WORK INSTRUCTION> Word for word, set down the records and skip each picture.

DATA SUPPLIED>

════════════════

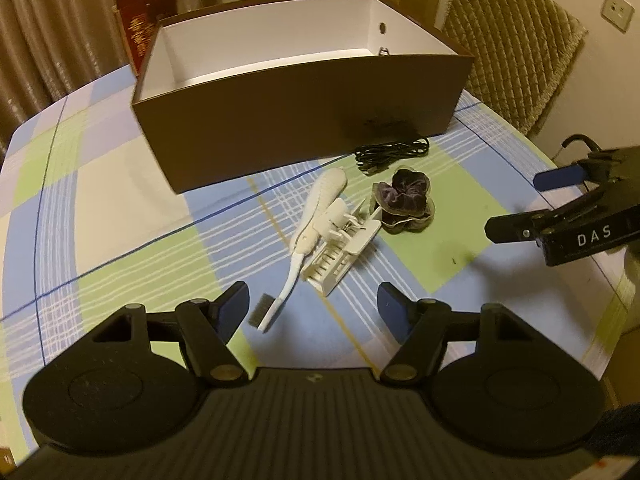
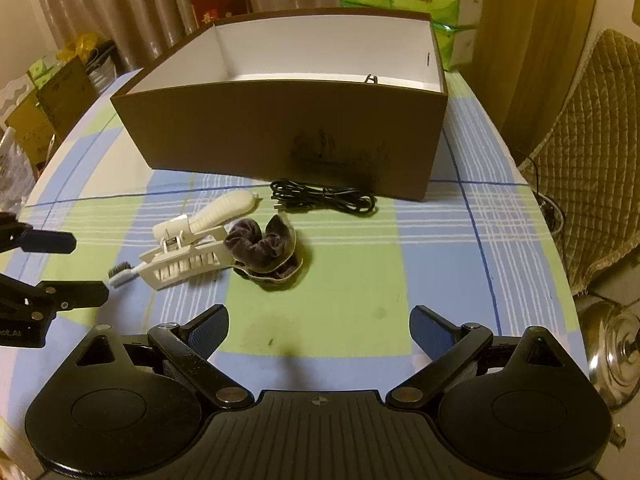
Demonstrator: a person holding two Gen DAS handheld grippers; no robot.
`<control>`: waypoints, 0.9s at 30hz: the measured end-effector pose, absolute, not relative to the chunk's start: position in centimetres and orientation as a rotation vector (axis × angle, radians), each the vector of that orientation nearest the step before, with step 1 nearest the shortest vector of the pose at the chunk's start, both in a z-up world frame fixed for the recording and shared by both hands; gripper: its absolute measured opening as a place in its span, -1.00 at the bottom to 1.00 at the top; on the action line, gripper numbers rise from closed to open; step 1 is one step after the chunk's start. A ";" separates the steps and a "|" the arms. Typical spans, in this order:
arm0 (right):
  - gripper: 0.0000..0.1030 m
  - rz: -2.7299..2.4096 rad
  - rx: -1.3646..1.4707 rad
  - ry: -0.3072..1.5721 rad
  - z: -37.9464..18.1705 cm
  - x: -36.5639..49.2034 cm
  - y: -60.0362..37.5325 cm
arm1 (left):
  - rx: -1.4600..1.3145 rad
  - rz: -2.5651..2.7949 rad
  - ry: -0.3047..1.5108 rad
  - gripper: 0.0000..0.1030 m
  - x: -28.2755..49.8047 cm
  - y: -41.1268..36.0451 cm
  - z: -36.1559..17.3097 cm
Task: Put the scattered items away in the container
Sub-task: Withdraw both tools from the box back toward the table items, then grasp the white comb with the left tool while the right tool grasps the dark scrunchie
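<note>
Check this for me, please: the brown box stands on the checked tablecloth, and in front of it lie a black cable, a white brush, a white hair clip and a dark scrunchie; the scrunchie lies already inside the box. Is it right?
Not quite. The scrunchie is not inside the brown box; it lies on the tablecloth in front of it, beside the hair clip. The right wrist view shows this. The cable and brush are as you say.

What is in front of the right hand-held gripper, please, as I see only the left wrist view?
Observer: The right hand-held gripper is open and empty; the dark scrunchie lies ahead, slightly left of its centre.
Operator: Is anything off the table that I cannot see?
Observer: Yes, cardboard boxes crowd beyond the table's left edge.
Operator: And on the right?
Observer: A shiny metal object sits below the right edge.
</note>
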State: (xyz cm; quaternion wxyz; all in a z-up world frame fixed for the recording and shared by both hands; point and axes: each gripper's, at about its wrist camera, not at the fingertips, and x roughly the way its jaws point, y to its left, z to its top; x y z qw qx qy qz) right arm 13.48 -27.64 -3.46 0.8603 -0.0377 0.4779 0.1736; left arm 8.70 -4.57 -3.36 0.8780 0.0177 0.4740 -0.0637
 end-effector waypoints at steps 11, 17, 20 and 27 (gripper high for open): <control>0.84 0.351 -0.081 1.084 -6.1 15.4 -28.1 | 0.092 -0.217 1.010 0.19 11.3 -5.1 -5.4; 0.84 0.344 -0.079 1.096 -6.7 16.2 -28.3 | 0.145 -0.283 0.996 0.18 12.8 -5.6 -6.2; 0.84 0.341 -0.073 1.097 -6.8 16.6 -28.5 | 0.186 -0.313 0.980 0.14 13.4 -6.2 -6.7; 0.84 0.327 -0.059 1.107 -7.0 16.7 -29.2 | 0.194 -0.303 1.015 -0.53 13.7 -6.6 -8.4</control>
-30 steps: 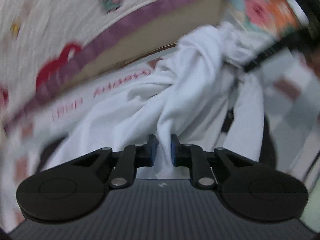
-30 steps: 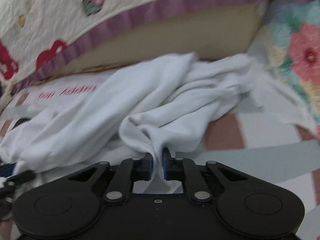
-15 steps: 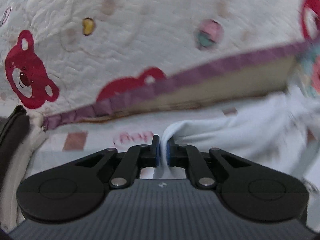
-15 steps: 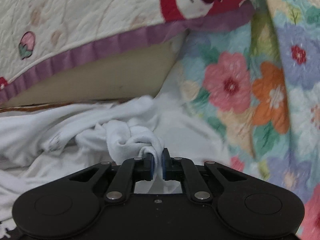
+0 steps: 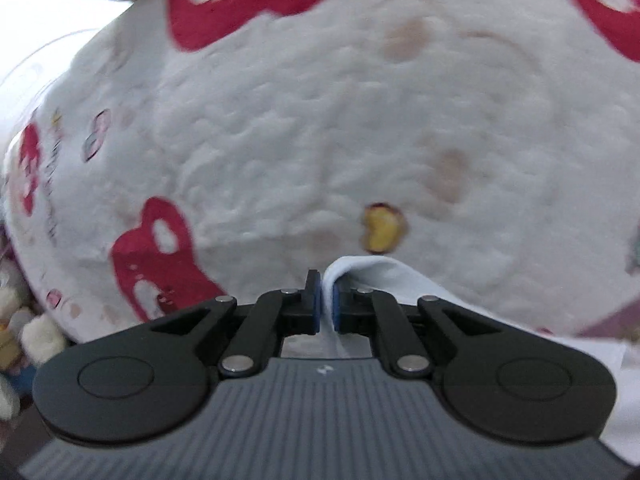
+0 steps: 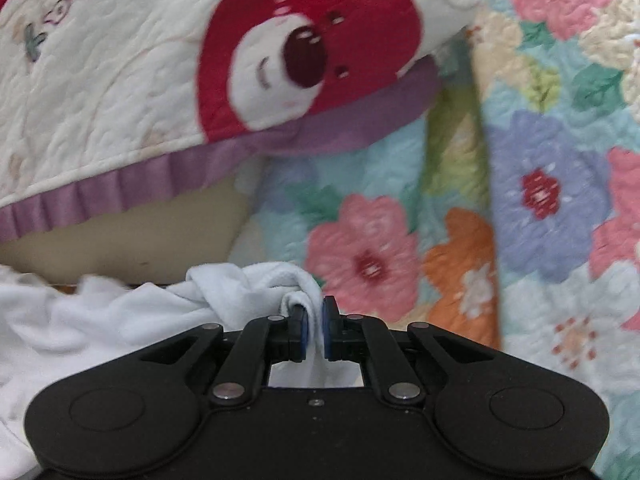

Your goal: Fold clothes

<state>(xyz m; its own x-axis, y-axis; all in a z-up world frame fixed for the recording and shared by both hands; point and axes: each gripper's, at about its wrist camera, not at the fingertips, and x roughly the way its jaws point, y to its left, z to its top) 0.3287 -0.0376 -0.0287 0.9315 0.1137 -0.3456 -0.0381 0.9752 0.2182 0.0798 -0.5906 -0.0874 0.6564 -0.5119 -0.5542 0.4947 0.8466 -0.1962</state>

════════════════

SOLVED PROBLEM>
Demonstrator: a person holding two Gen DAS handheld grippers; no robot.
`<control>`: waypoints, 0.9s at 30hz: the measured end-effector pose, absolute, not relative to the chunk's start: position in centimetres and orientation as a rotation vector (axis × angle, radians), each the vector of that orientation nearest the step before, with step 1 nearest the shortest vector of the pose at the chunk's start, both in a z-up world frame fixed for the recording and shared by both hands; gripper: its absolute measured opening as a place in its span, -1.00 at the bottom to 1.00 at the top; on the action line, gripper numbers rise from closed to open; step 1 is one step after the chunk's start. A ";" separates the steps and a "|" the arms. Typical spans, in this order:
arm0 (right):
  - gripper: 0.0000..0.1030 m
  - rz: -2.7299..2.4096 rad
  - rx: -1.3646..1.4707 rad
  - ry: -0.3072..1.5721 rad
  - z: -37.9464..18.1705 cm
  - x: -36.5639..49.2034 cm
  - y: -60.0362..37.5325 cm
arm1 (left):
  - rx: -1.4600..1.3145 rad
  - rz: -2.5651..2.7949 rad
  - ry: -0.3047..1.5108 rad
  - gripper: 0.0000..0.1030 m
  - x: -28.2755..49.8047 cm
  - y: -41.1268..36.0451 cm
  - z: -36.1559..17.3097 cm
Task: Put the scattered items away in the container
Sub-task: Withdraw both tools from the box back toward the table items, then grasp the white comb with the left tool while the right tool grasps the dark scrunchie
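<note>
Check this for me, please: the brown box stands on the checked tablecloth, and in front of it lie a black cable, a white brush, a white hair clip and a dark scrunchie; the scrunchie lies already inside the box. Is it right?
Not quite. The scrunchie is not inside the brown box; it lies on the tablecloth in front of it, beside the hair clip. The right wrist view shows this. The cable and brush are as you say.

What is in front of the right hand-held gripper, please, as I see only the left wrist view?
Observer: The right hand-held gripper is open and empty; the dark scrunchie lies ahead, slightly left of its centre.
Operator: Is anything off the table that I cannot see?
Observer: Yes, cardboard boxes crowd beyond the table's left edge.
Operator: And on the right?
Observer: A shiny metal object sits below the right edge.
</note>
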State: (xyz cm; quaternion wxyz; all in a z-up world frame fixed for the recording and shared by both hands; point and axes: each gripper's, at about its wrist camera, not at the fingertips, and x roughly the way its jaws point, y to its left, z to its top; x y z qw qx qy qz) right arm 13.48 -27.64 -3.46 0.8603 -0.0377 0.4779 0.1736; left arm 8.70 -4.57 -3.36 0.8780 0.0177 0.4740 -0.0637
 end-effector waypoints at steps 11, 17, 20 and 27 (gripper high for open): <control>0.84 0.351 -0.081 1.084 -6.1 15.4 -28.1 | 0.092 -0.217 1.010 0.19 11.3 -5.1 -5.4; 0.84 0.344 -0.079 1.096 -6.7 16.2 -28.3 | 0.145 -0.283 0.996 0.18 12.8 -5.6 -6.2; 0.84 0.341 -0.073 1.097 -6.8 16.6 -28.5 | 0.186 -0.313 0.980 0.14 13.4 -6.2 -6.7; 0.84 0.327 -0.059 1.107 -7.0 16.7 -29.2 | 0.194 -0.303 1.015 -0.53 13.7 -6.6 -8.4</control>
-30 steps: 
-30 steps: 
-15 steps: 
-15 steps: 
+0 steps: 
+0 steps: 

Your goal: Fold clothes

<state>(xyz m; its own x-axis, y-axis; all in a z-up world frame fixed for the recording and shared by both hands; point and axes: each gripper's, at about its wrist camera, not at the fingertips, and x roughly the way its jaws point, y to its left, z to its top) 0.3287 -0.0376 -0.0287 0.9315 0.1137 -0.3456 -0.0381 0.9752 0.2182 0.0798 -0.5906 -0.0874 0.6564 -0.5119 -0.5542 0.4947 0.8466 -0.1962</state>

This finishes the answer to the exercise.